I have to admit that I wasn’t aware of this until a very large Web site I manage was attacked recently. I won’t go into details about this site, but it’s a large one with around half a million pages, and we recently noticed that the transactions on the site were dropping.
When we looked at it we found the site had almost literally ground to a halt, at least at times. I would try to load a page, and the server would churn and churn. It might take two or three minutes to load the page. Then things would speed up and pages would load quickly – then they would slow dramatically again.
Up and down the site would go. One moment it was effectively dead, the next moment it was moving along reasonably quickly. I called our server administrator, and we began digging around and trying to figure out what was happening.
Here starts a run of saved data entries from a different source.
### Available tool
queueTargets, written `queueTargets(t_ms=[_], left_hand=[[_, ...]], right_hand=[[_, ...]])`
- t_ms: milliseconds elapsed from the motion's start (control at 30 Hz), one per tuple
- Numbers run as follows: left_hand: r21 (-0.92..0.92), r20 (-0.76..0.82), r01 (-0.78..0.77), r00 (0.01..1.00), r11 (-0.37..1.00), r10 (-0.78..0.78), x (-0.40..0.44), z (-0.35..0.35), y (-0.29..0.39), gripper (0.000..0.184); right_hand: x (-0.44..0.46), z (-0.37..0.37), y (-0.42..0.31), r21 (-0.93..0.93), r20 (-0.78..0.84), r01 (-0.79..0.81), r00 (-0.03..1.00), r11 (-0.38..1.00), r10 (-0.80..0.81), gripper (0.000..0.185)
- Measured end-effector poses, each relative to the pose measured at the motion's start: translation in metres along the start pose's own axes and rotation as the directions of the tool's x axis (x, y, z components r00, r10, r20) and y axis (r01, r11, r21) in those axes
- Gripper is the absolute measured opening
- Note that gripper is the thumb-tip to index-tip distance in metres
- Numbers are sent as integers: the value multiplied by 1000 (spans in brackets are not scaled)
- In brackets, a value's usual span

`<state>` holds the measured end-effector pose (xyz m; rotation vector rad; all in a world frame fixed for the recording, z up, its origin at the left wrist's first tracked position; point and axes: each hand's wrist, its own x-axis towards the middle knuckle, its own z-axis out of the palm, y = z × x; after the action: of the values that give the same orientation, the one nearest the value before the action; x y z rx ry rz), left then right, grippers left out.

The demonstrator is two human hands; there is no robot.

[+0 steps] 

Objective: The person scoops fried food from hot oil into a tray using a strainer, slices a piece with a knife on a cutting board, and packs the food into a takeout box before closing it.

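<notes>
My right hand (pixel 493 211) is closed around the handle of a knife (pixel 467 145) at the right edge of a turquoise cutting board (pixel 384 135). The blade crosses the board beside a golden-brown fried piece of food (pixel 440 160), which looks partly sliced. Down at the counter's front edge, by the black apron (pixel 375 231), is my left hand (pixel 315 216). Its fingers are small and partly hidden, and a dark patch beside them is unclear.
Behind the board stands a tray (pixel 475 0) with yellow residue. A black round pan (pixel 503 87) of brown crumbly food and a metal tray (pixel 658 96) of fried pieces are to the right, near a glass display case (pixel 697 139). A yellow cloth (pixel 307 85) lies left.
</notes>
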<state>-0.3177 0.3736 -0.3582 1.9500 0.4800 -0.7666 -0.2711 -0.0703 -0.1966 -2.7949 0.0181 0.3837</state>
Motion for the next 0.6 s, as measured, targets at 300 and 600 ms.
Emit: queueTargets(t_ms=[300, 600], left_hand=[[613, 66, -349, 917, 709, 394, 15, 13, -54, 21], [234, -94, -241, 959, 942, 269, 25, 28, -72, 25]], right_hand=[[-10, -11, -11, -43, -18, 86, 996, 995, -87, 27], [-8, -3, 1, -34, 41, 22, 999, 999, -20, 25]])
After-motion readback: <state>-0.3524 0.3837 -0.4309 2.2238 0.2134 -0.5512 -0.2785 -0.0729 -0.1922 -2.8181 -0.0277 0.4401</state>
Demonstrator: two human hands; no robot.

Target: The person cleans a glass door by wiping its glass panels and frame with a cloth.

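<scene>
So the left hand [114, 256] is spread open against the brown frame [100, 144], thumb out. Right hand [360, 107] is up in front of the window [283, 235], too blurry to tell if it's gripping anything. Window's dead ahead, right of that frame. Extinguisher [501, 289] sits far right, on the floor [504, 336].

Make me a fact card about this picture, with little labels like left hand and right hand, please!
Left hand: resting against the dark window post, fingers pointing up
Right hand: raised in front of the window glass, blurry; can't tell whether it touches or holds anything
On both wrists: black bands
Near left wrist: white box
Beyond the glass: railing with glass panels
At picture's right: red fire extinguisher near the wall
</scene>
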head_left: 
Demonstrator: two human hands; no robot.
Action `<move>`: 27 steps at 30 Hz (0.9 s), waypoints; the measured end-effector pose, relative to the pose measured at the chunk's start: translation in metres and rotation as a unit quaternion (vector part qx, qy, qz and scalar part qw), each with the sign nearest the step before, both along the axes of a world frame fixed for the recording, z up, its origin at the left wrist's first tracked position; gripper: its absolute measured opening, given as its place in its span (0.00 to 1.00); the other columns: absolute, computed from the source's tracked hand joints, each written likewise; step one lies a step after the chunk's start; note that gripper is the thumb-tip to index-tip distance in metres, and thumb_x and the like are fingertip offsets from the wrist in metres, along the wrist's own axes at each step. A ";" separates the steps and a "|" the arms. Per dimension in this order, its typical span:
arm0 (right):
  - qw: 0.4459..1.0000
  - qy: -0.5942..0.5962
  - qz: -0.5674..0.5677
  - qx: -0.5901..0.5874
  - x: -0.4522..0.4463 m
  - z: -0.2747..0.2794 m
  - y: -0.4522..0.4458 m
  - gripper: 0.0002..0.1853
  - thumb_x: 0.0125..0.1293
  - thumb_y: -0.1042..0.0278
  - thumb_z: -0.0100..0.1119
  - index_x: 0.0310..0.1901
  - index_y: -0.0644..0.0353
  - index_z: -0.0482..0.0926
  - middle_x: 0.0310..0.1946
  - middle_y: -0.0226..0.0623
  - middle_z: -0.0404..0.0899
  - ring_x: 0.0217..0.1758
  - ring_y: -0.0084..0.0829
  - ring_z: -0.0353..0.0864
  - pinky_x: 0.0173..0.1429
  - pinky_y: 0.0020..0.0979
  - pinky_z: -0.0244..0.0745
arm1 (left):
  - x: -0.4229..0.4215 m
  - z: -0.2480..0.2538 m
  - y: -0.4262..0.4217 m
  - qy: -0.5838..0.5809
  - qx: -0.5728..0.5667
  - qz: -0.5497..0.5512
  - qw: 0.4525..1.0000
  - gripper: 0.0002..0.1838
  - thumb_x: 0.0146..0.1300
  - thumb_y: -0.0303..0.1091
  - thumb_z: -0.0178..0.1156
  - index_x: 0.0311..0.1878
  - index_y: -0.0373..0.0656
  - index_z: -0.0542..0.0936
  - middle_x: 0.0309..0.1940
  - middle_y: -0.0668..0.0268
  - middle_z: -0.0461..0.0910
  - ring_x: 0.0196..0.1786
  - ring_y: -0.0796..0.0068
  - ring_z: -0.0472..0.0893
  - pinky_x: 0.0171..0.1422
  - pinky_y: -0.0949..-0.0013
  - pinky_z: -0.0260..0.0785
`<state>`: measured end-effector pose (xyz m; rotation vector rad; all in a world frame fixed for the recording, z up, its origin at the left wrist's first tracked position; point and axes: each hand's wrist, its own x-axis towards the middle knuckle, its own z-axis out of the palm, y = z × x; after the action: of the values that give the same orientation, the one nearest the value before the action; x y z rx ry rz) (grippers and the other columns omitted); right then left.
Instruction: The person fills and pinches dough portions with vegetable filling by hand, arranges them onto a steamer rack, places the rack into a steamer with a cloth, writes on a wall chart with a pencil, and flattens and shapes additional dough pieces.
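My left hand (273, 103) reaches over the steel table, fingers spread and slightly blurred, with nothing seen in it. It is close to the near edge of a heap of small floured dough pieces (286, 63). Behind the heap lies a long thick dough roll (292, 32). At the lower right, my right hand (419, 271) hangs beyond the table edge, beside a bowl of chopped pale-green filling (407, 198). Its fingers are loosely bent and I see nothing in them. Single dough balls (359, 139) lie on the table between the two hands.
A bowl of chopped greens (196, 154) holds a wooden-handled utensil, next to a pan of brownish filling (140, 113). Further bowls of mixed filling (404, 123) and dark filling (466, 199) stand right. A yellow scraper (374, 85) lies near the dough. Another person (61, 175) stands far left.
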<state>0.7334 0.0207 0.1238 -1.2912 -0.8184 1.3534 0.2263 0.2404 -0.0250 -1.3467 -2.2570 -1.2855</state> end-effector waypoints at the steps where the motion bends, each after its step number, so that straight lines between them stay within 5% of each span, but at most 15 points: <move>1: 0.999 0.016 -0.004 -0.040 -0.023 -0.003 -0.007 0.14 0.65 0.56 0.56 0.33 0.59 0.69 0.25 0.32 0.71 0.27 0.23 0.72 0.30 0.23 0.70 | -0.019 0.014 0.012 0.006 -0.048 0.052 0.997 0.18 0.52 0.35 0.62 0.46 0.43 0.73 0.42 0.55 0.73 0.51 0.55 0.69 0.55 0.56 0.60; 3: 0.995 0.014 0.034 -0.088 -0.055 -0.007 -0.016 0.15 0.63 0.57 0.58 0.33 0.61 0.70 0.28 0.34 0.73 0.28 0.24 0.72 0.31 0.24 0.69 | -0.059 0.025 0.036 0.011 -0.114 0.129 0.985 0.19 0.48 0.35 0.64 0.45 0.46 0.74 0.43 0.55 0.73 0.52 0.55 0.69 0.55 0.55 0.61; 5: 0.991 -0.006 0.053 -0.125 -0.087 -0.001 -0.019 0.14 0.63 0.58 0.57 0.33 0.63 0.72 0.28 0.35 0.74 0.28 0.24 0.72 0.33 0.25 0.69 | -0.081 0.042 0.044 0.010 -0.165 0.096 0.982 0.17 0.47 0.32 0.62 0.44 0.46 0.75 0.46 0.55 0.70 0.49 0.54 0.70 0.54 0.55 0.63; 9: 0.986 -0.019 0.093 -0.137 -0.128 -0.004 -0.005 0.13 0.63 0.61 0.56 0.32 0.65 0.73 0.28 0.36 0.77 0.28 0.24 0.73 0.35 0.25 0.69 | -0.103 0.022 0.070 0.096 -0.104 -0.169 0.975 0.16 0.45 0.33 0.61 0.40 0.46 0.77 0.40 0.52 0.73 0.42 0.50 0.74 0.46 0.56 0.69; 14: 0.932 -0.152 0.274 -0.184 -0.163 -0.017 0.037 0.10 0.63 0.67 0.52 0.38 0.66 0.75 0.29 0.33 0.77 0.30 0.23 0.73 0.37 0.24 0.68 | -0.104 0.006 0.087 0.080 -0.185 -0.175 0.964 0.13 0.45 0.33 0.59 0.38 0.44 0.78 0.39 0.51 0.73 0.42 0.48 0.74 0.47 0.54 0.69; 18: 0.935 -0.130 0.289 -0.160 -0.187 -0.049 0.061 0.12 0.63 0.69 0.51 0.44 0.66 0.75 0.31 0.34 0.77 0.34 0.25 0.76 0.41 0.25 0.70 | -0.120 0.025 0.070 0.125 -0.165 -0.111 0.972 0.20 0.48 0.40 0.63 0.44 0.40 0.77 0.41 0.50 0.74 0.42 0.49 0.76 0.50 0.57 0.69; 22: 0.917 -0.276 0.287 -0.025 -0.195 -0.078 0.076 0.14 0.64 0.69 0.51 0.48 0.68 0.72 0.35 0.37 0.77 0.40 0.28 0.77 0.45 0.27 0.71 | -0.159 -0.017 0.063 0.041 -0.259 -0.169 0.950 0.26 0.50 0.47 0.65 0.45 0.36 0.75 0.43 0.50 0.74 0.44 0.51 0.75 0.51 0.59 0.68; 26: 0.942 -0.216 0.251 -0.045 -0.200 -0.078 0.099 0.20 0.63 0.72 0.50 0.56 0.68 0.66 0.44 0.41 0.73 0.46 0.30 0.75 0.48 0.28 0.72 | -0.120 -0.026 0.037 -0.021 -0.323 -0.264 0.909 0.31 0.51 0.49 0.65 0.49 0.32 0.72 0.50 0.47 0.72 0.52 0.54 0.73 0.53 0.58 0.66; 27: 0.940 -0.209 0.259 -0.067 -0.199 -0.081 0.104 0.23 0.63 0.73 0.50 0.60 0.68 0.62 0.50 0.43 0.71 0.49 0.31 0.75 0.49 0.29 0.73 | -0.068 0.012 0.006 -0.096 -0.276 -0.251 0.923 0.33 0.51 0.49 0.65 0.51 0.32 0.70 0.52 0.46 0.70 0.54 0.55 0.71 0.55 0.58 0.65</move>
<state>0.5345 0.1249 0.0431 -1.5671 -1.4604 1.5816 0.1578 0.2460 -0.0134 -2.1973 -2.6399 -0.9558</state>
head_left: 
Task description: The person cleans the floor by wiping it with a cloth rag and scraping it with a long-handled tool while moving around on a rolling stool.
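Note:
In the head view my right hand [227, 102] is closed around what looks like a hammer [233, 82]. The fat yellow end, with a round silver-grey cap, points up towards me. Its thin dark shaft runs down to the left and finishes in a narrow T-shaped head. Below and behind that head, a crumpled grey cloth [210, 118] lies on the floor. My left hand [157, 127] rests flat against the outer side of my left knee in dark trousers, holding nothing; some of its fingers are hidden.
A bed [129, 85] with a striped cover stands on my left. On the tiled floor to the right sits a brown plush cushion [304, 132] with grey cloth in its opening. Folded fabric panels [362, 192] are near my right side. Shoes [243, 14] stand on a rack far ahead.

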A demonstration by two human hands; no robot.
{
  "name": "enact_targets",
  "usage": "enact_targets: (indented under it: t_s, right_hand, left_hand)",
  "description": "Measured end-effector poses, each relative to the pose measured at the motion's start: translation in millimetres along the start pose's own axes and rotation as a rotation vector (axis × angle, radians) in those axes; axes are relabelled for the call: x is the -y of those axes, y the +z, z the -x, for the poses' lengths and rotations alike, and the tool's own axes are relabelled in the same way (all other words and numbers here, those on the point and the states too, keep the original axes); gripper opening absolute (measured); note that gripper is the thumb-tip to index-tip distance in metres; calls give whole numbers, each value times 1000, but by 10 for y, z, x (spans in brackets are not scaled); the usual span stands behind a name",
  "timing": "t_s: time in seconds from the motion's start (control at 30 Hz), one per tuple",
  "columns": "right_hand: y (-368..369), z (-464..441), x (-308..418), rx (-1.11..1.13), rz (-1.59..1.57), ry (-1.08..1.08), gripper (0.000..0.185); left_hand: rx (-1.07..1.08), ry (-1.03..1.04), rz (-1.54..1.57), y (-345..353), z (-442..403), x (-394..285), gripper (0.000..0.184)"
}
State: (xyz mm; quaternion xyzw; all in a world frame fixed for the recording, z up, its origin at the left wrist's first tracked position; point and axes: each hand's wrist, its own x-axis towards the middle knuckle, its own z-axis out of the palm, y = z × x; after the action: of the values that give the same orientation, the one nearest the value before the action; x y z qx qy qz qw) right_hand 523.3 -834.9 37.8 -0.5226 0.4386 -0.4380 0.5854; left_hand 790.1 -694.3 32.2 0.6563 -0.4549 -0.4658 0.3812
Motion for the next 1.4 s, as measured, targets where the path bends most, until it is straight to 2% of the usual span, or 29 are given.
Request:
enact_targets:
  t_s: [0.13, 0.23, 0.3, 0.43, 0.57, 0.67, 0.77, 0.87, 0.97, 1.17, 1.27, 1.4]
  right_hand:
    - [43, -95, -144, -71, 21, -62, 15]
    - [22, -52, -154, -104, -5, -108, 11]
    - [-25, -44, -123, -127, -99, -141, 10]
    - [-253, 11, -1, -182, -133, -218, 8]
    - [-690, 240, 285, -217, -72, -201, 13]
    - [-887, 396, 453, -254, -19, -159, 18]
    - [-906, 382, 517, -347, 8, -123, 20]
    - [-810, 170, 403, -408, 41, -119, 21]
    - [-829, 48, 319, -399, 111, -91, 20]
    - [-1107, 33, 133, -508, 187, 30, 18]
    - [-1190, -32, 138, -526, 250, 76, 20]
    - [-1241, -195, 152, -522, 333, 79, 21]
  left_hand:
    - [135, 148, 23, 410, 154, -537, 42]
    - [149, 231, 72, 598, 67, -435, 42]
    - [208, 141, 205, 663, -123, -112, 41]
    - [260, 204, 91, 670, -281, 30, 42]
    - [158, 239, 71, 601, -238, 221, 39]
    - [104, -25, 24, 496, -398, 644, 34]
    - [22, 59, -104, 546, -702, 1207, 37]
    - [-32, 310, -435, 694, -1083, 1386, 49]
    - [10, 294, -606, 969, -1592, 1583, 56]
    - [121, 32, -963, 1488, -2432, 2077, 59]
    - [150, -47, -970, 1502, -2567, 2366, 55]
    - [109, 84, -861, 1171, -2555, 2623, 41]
It didn’t take long to discover that we were getting a huge amount of traffic from China, of all places.
China is not a target for this site’s business, and rarely do we see traffic in the logs from there. The majority of the traffic comes from the United States; a couple of percentage points are from Canada, and a little comes from Asia – by then we are down to fractions of a percent.
Yet on this day, we saw an enormous increase in traffic from China – three-quarters of all our traffic was coming from that nation, which of course means someone in China, for some reason, was quadrupling our traffic. For every page request we would expect on that day, someone in China was requesting three additional pages.
It became clear that we were under attack by someone in China. This is known as a DOS (Denial Of Service) attack – the attacker doesn’t “hack in” to your site and break things, he just “requests” so much information that he pulls your site down. Your server isn’t expecting so much traffic, so it just grinds to a halt under the onslaught.
Why would someone in China dislike this site so much he felt he had to attack it? We still don’t know, but we have a few ideas.
As I did a little research, I discovered we had been at war with China for a little while. “It’s (Cyber) War: China vs. U.S.” claimed a headline on the Wired.com Web site late in April. “The first shots in a planned week-long cyberwar between Chinese and American hackers were fired early Monday, with Chinese hackers claiming credit for defacing a dozen U.S Web sites,´ said the article.
“General: China taking on U.S. in cyber arms race” was the headline we found on CNN.
“China’s People’s Liberation Army has established information warfare units to develop viruses to attack enemy computer systems and networks,” the Pentagon said.
General Robert Elder went on to claim that the Chinese were already using its skills to undertake “cyber-operations as industrial espionage aimed at stealing trade secrets,” adding that “criminals, hackers and ‘nation-state’ forces” were involved in such campaigns.
In a story on StrategyPage.com, I found claims that “thousands of Chinese student hackers can’t stop chattering (and bragging) on the net about what a formidable cyberwar power China is becoming.” This is a problem, the writer states, because these hackers are a recruiting pool for China’s cyberwar units, and although the hackers who have been recruited know enough to keep quiet, many of these as-yet-unrecruited kids don’t, and thus these young hackers have become “a major source of intelligence on Chinese cyberwar plans.”
So what was this all about? Why were we attacked?
Perhaps we got caught up in this hackers’ war because the site contained some information about the recent pet food recall – which, you’ll recall, was due to tainted food from China – we became a handy target.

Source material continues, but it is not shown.